GMI-1359 is a small molecule that simultaneously targets E-selectin and CXCR4, two adhesion molecules — cell surface proteins that mediate the interaction between cells — that help cancer cells migrate and spread through the body.
“Our preclinical research in mice suggests that targeting E-selectin and CXCR4 with a single agent may potentially improve treatment of patients at risk of metastasis to bone, or whose tumors might have already spread,” Dorothy Sipkins, MD, PhD, one of the study’s lead investigators and a member of the Duke Cancer Institute, said in a press release.
Breast cancer can return, or relapse, in patients years after completing treatment, suggesting the existence of breast cancer cells that remain dormant. Sipkins and her team showed in a 2016 study that these dormant cells hide in protective sites — mostly in the bone marrow, where they are protected from chemotherapy effects — aided by CXCR4 and E-selectin.
Sipkins found that E-selectin allows breast cancer cells to enter the bone marrow, while CXCR4 anchors them to these protective environments, including the bone.
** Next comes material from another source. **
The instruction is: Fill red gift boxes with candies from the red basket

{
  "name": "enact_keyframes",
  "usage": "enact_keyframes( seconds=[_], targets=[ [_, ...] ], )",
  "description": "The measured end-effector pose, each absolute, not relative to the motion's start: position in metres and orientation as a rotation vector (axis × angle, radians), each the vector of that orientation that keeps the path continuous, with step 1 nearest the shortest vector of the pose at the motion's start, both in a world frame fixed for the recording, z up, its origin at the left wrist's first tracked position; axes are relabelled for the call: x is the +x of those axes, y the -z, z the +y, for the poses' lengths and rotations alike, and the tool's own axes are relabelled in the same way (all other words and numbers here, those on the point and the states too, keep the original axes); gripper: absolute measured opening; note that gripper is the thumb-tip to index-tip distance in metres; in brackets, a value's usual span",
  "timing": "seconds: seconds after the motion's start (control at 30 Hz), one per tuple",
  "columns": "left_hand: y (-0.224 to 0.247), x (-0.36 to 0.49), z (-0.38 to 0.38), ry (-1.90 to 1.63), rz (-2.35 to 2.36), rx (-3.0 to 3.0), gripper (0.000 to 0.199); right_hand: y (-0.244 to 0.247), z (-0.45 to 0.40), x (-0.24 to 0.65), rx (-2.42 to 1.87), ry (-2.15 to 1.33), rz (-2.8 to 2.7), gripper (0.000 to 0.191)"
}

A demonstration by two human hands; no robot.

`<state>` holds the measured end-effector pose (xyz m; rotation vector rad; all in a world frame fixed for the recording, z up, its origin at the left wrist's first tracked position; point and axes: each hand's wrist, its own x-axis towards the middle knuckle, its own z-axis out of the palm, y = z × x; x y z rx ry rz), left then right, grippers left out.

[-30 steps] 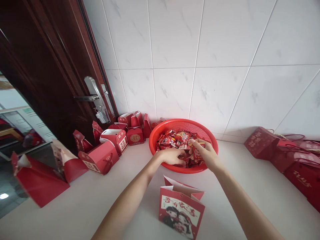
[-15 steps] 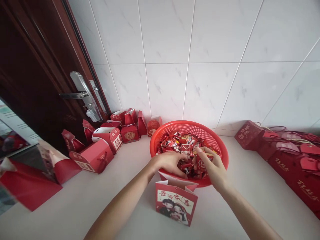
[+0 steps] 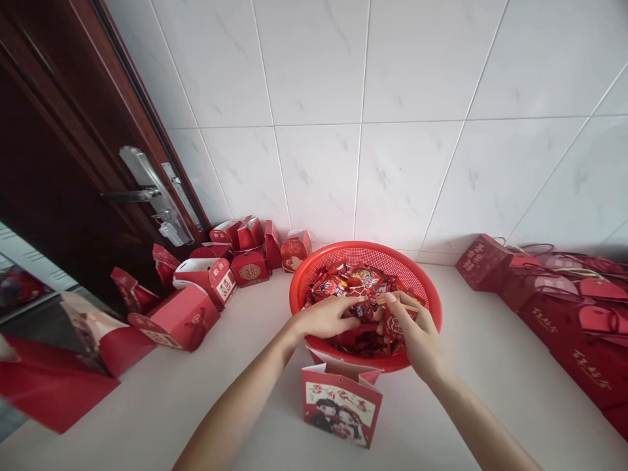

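A red plastic basket (image 3: 304,271) full of red-wrapped candies (image 3: 330,285) stands in front of me. My left hand (image 3: 326,317) reaches over its near left side, fingers stretched toward my right hand and thumb apart. Its fingertips are close to the candies; contact there is hard to make out. Over the right side of the basket, my right hand (image 3: 420,333) grips a red packet (image 3: 394,325) with pale printing and a yellowish top edge. Just before the basket stands a red paper gift box (image 3: 342,409), open at the top, with a cartoon couple on its front.
Several red gift boxes (image 3: 179,314) are grouped at left, back to the tiled wall (image 3: 318,176). Red gift bags (image 3: 554,320) line the right side. A dark wooden door (image 3: 63,131) with a metal handle is at upper left.
My left hand has lifted out of the candies and turned toward the right hand, which still holds the red packet. The view has shifted slightly.
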<state>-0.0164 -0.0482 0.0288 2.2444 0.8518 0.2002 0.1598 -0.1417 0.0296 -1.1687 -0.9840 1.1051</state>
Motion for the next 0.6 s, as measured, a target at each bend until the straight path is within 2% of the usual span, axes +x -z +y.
enact_keyframes(
  seconds=[0.23, 0.43, 0.6],
  targets=[
    [-0.014, -0.02, -0.035, -0.658, 0.927, 1.797, 0.039, -0.024, -0.139, 0.163, -1.163, -1.102, -0.946, 0.045],
    [-0.02, -0.019, -0.039, -0.776, 0.903, 1.559, 0.042, -0.026, -0.131, 0.168, -1.126, -1.208, -0.907, 0.043],
    [-0.024, -0.017, -0.041, -0.829, 0.901, 1.558, 0.05, -0.041, -0.113, 0.173, -1.267, -1.02, -1.308, 0.04]
  ],
)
The findings suggested that “combining a CXCR4 inhibitor to force the cells out of their niches and an E-selectin inhibitor to prevent metastasis to the bone marrow could help trap the cells in the vasculature [the blood vessels in an organ], where they could be killed with chemotherapy,” the researchers said.
“Her work reveals a potentially exciting approach to molecularly excise disseminated breast cancer cells with GMI-1359, which was rationally designed to inhibit both of these targets,” said John Magnani, PhD, GlycoMimetics’ senior vice president and chief scientific officer.
The upcoming study – expected to begin in the second half of 2019 – will examine the effects of multiple doses of GMI-1359 in breast cancer patients whose tumors have spread to the bone. The researchers’ goal is to determine the treatment’s safety, and identify the best dose and regimen for further trials.
“If ultimately shown safe and effective in clinical trials, this agent could represent a potentially novel approach to treating metastatic cancer, and we’re pleased to begin exploring the use of this investigational therapy in individuals with metastatic cancer,” said Kelly Marcom, MD, the trial’s co-lead investigator and also a member of the Duke Cancer Institute.
GlycoMimetics has already tested GMI-1359’s safety in a Phase 1 trial (NCT02931214), in which healthy adult volunteers were randomly selected to receive a single ascending dose of GMI-1359, or a placebo.